Blood samples were obtained from patients at a single time point, which was defined as “study entry.” Laboratory measurements included immunophenotyping, plasma HIV RNA levels (Amplicor; lower limit of detection, 400 copies/mL), and T cell receptor excision circle (TREC) analysis.

According to the authors, the study was small and included only 28 patients: “10 in the stable suppressed group and 18 in the viral relapse group. Although the viral relapse group had fewer men, 11 (61%) of 18, compared with 9 (90%) of 10, the groups were statistically similar with regard to sex, age, and race (P = .105, P = .999, and P = .283, respectively). The median age was 43.1 years (range, 22.3-56.7 years); 15 (54%) of 28 patients were black.

“The groups had similar antiretroviral treatment histories. Overall, 18 (64%) of 28 were receiving a protease inhibitor containing regimen, and 21 (75%) of 28 were receiving >3 antiretroviral medications.” Longitudinal analyses show that both groups had stable or increasing CD4+ cell counts.

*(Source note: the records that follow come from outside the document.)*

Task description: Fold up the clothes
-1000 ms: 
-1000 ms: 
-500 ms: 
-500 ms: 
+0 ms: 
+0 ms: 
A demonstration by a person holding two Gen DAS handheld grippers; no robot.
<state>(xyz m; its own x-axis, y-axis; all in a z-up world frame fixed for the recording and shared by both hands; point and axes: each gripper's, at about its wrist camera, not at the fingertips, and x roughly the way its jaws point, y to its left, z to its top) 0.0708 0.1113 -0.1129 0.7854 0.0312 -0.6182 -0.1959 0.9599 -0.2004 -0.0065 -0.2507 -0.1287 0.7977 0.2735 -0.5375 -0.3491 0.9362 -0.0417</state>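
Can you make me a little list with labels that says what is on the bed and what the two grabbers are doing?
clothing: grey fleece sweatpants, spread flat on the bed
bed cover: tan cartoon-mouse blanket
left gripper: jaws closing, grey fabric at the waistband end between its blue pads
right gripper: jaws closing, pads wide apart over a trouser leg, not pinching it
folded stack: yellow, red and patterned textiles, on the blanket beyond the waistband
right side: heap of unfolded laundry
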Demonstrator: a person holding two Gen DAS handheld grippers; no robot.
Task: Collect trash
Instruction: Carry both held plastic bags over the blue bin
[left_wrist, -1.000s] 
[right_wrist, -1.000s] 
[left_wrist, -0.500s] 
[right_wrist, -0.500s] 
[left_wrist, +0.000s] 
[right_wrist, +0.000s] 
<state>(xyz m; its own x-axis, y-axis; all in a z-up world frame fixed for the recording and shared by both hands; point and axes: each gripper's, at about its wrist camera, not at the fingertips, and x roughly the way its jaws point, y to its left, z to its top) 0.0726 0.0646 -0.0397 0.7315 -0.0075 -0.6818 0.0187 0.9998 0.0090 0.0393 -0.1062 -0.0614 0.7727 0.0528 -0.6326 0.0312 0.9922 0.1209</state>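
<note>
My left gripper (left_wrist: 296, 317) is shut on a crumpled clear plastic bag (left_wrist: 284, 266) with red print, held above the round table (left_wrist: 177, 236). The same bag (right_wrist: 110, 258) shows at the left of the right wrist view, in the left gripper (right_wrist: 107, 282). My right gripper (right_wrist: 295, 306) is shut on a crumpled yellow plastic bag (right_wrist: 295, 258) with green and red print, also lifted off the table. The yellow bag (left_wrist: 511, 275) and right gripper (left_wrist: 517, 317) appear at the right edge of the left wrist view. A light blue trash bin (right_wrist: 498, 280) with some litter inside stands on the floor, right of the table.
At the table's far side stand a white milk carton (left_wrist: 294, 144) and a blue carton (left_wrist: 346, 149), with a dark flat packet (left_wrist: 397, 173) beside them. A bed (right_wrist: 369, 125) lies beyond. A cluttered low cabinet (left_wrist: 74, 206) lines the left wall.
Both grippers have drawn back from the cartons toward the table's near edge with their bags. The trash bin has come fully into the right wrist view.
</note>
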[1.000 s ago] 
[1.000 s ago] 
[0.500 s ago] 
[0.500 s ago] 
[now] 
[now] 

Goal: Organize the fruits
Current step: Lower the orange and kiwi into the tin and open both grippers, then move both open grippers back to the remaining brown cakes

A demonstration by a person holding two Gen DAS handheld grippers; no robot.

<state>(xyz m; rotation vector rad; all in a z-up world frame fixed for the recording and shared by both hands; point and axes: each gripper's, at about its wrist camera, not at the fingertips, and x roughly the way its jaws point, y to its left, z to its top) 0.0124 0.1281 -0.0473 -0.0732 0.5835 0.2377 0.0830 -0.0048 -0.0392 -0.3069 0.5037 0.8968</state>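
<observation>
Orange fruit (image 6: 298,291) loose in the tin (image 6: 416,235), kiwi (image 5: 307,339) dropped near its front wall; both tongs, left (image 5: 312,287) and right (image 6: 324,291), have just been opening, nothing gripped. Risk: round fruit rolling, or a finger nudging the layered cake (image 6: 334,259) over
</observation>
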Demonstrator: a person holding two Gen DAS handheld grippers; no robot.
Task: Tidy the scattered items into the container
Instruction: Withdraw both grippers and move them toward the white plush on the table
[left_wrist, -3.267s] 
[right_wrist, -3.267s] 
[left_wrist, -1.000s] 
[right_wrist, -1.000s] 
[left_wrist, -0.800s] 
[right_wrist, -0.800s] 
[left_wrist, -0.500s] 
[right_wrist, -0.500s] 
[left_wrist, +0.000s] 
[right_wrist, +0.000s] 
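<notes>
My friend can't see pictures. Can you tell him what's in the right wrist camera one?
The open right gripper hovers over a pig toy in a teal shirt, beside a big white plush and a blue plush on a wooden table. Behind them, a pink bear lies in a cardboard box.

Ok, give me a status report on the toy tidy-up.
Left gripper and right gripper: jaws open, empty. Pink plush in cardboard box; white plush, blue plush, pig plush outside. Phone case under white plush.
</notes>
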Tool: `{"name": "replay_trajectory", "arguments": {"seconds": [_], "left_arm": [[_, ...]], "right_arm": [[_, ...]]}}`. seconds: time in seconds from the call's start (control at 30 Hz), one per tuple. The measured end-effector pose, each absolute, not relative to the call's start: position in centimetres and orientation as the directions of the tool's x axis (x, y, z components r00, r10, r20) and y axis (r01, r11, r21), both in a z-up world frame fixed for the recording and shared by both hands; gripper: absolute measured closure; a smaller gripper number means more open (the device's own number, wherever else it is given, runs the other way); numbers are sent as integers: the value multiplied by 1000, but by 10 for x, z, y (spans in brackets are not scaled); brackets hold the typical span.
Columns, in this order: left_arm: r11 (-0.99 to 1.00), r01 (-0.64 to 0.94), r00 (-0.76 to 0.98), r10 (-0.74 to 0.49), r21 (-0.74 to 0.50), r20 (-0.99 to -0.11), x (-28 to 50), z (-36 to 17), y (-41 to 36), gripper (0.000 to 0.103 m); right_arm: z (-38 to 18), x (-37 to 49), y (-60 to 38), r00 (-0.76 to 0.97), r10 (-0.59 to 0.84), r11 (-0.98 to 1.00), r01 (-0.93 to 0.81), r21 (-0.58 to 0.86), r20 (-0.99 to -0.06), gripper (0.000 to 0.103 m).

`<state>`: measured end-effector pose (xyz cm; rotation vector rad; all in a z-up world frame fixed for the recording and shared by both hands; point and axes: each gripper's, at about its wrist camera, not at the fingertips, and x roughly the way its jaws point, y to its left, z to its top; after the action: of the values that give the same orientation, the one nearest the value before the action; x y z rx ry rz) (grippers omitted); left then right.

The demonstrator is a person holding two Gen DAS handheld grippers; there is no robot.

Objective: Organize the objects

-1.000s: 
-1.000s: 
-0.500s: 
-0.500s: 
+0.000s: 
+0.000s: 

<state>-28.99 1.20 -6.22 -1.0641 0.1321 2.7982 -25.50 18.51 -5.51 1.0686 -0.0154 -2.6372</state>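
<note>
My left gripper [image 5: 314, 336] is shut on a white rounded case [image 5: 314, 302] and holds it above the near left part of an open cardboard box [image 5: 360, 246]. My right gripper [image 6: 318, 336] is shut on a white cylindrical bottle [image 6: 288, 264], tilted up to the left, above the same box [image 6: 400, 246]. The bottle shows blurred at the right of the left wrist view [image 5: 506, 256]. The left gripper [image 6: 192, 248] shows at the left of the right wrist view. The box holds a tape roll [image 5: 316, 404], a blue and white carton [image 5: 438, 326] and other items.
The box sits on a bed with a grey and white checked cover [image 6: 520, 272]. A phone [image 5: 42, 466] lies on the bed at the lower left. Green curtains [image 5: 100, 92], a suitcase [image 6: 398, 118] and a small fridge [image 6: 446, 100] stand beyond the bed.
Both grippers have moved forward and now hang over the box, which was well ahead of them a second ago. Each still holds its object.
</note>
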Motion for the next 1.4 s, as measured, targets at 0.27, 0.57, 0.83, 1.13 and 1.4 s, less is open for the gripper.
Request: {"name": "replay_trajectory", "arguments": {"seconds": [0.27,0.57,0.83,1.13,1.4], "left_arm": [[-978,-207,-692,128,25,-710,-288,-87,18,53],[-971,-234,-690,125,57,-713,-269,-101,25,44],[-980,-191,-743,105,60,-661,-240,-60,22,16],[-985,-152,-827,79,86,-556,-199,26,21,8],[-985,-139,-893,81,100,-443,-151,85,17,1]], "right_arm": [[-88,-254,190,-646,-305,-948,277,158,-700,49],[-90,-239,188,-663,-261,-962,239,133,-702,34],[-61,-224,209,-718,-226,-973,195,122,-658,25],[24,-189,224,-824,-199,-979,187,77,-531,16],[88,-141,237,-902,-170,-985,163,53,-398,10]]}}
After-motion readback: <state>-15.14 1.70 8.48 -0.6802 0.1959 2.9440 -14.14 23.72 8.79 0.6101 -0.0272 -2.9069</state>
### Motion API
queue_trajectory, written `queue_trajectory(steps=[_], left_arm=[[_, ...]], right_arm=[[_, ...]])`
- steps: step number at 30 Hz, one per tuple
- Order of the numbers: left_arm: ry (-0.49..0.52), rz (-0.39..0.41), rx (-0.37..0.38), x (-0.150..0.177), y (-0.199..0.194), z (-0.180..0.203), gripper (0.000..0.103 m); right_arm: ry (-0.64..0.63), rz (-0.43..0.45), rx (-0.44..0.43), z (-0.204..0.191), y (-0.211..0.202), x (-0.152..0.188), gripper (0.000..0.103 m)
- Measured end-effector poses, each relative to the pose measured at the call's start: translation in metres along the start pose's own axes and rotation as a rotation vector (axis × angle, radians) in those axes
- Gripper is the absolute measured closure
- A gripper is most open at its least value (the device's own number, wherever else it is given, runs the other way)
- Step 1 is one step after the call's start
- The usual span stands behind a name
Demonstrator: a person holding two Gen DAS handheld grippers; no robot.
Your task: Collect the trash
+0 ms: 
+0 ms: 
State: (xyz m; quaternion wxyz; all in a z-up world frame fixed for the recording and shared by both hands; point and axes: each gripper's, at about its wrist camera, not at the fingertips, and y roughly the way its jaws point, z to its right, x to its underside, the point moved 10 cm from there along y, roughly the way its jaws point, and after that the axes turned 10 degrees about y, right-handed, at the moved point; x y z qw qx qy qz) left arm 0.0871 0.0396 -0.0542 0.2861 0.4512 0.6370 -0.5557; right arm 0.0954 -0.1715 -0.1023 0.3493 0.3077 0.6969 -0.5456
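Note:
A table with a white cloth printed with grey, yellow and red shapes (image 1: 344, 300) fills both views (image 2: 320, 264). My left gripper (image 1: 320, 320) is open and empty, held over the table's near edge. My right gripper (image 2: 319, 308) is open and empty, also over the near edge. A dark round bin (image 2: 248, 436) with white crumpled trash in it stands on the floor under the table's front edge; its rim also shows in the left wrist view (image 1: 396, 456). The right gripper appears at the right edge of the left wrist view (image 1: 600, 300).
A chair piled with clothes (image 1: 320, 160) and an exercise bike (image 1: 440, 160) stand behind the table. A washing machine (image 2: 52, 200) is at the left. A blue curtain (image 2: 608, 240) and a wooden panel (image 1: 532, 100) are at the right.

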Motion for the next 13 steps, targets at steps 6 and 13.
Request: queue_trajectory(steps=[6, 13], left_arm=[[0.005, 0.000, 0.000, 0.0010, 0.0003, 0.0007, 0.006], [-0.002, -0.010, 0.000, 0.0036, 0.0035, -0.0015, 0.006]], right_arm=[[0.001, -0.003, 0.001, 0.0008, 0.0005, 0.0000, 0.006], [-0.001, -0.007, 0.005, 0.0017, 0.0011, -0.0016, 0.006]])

According to the study results, “The rate of change in CD4+ cells/week was significantly lower in the viral relapse group, compared with that in the stable suppressed group (P = .043). At study entry, the viral relapse group and stable suppressed group had similar CD4+ lymphocyte counts (407 vs. 562 cells/mm; P = .175). However, the viral relapse group had significantly fewer CD4+ lymphocytes ( 20% vs. 32%; P = .015).”

While naive CD4+ lymphocyte phenotype and TREC levels were not significantly different in patients with virus suppression or in those who had relapsed, “CD8+ lymphocyte activation, including the number and percentage of activated cells and CD38 antibody- binding capacity, was significantly elevated during viral relapse, compared with that in suppressed patients. By multivariable regression analyses, CD8+ and CD4+ lymphocyte activation were associated significantly with increasing plasma HIV RNA levels.”

The authors assume that CD8+ lymphocyte activation in persons with viral relapse directly reflects increasing HIV replication in a manner similar to the relationship observed during an acute HIV infection. According to them, “Prior research has shown that increases in CD8+ lymphocyte activation do not coincide with immediate reductions in circulating CD4+ lymphocytes or progression to clinical AIDS-related events. However, over the longer term, increased CD8+ lymphocyte activation is associated with functional immune impairment and clinical disease progression.”

Wellons MF, Ottinger JS, Weinhold KJ et al. Journal of Infectious Diseases 2001; 183: 1522-1525.